Task item
Make an exact copy of the lines from the one containing "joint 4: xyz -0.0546" through the end of the material, including both ends but no pictures.

Data section
┌──
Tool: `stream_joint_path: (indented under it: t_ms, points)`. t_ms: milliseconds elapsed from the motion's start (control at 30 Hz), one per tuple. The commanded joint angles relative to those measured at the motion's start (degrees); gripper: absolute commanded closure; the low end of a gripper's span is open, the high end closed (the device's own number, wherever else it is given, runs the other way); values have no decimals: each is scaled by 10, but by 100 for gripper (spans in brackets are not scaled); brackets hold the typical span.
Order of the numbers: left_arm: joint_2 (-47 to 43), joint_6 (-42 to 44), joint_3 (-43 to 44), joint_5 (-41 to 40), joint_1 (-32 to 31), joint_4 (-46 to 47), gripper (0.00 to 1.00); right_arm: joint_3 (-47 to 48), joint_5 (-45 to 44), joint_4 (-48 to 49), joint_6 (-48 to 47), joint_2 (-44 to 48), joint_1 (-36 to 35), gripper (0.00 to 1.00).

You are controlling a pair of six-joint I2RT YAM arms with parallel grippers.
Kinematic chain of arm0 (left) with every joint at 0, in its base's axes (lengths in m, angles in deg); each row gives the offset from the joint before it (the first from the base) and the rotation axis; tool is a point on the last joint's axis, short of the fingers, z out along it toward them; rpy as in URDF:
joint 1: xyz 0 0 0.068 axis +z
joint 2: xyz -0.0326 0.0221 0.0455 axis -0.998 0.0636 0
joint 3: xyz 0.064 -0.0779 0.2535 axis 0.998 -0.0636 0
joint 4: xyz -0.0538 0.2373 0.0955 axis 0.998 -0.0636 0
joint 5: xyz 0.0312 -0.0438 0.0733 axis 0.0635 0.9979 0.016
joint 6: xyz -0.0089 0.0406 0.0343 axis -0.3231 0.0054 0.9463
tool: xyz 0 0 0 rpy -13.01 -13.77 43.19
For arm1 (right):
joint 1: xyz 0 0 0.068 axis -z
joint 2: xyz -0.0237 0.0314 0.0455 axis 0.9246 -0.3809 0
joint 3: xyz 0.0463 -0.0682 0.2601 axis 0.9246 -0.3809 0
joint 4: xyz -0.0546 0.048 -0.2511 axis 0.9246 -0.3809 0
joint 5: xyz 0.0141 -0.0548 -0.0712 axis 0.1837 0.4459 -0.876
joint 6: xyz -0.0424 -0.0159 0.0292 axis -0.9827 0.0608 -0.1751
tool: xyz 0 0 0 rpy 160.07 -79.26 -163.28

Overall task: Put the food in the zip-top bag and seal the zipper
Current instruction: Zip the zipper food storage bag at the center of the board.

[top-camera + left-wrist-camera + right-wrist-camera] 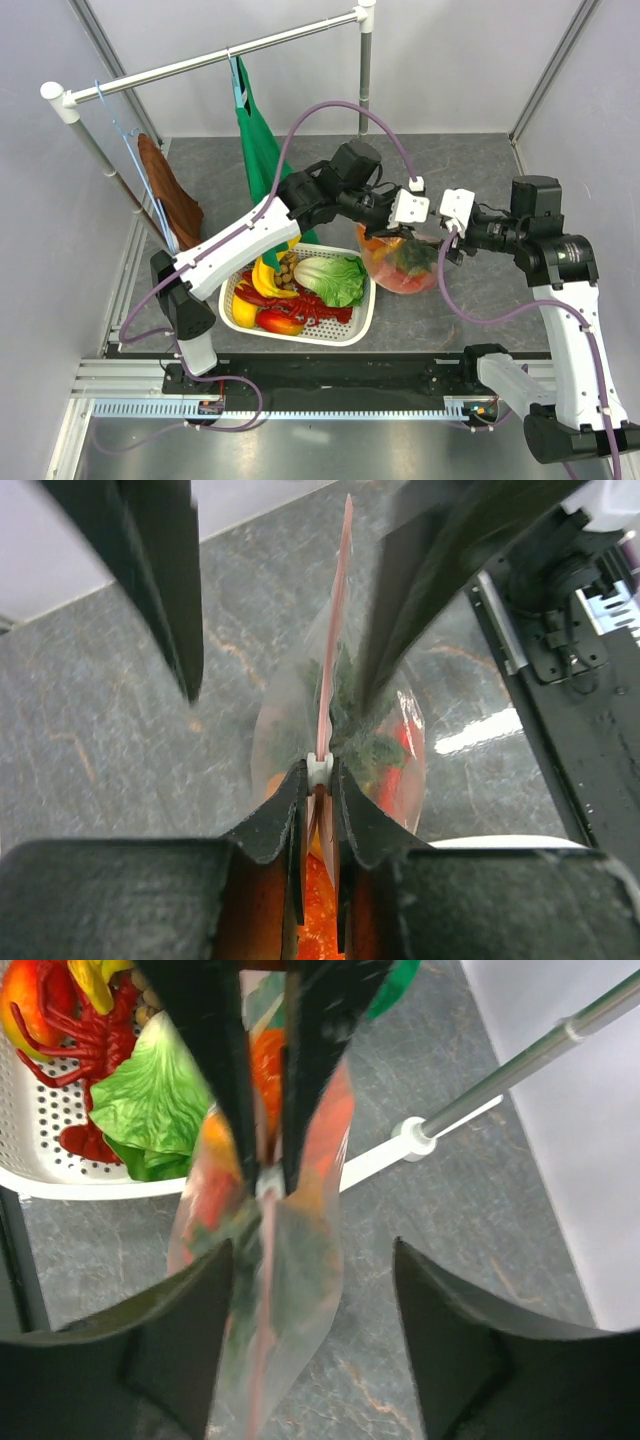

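Note:
The clear zip-top bag (402, 268) stands on the grey table just right of the basket, with orange, red and green food (385, 750) inside it. Its pale pink zipper (336, 630) runs along the upright mouth. My left gripper (318, 767) is shut on the white slider at the zipper's near end. My right gripper (313, 1250) is open, its fingers either side of the bag's other end (300, 1290), with the mouth strip nearer its left finger. More food lies in the basket: lettuce (333, 278), bananas (267, 280) and a red lobster (75, 1035).
The white perforated basket (366, 316) sits left of the bag. A white clothes rail (215, 58) crosses the back, with a green cloth (258, 140), a brown cloth (172, 195) and a blue hanger. Both arm bases stand at the near edge.

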Motion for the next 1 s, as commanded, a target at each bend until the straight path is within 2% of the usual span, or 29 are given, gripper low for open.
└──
Written answer
joint 4: xyz -0.0546 0.048 -0.2511 axis 0.9246 -0.3809 0
joint 5: xyz 0.0141 -0.0548 -0.0712 axis 0.1837 0.4459 -0.876
joint 6: xyz -0.0424 -0.0159 0.0292 axis -0.9827 0.0608 -0.1751
tool: xyz 0 0 0 rpy 160.07 -79.26 -163.28

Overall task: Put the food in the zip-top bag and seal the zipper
Current instruction: Zip the zipper food storage bag at the center of the board.

[top-camera + left-wrist-camera + right-wrist-camera] 

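Note:
The clear zip-top bag (402, 268) stands on the grey table just right of the basket, with orange, red and green food (385, 750) inside it. Its pale pink zipper (336, 630) runs along the upright mouth. My left gripper (318, 767) is shut on the white slider at the zipper's near end. My right gripper (313, 1250) is open, its fingers either side of the bag's other end (300, 1290), with the mouth strip nearer its left finger. More food lies in the basket: lettuce (333, 278), bananas (267, 280) and a red lobster (75, 1035).
The white perforated basket (366, 316) sits left of the bag. A white clothes rail (215, 58) crosses the back, with a green cloth (258, 140), a brown cloth (172, 195) and a blue hanger. Both arm bases stand at the near edge.
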
Motion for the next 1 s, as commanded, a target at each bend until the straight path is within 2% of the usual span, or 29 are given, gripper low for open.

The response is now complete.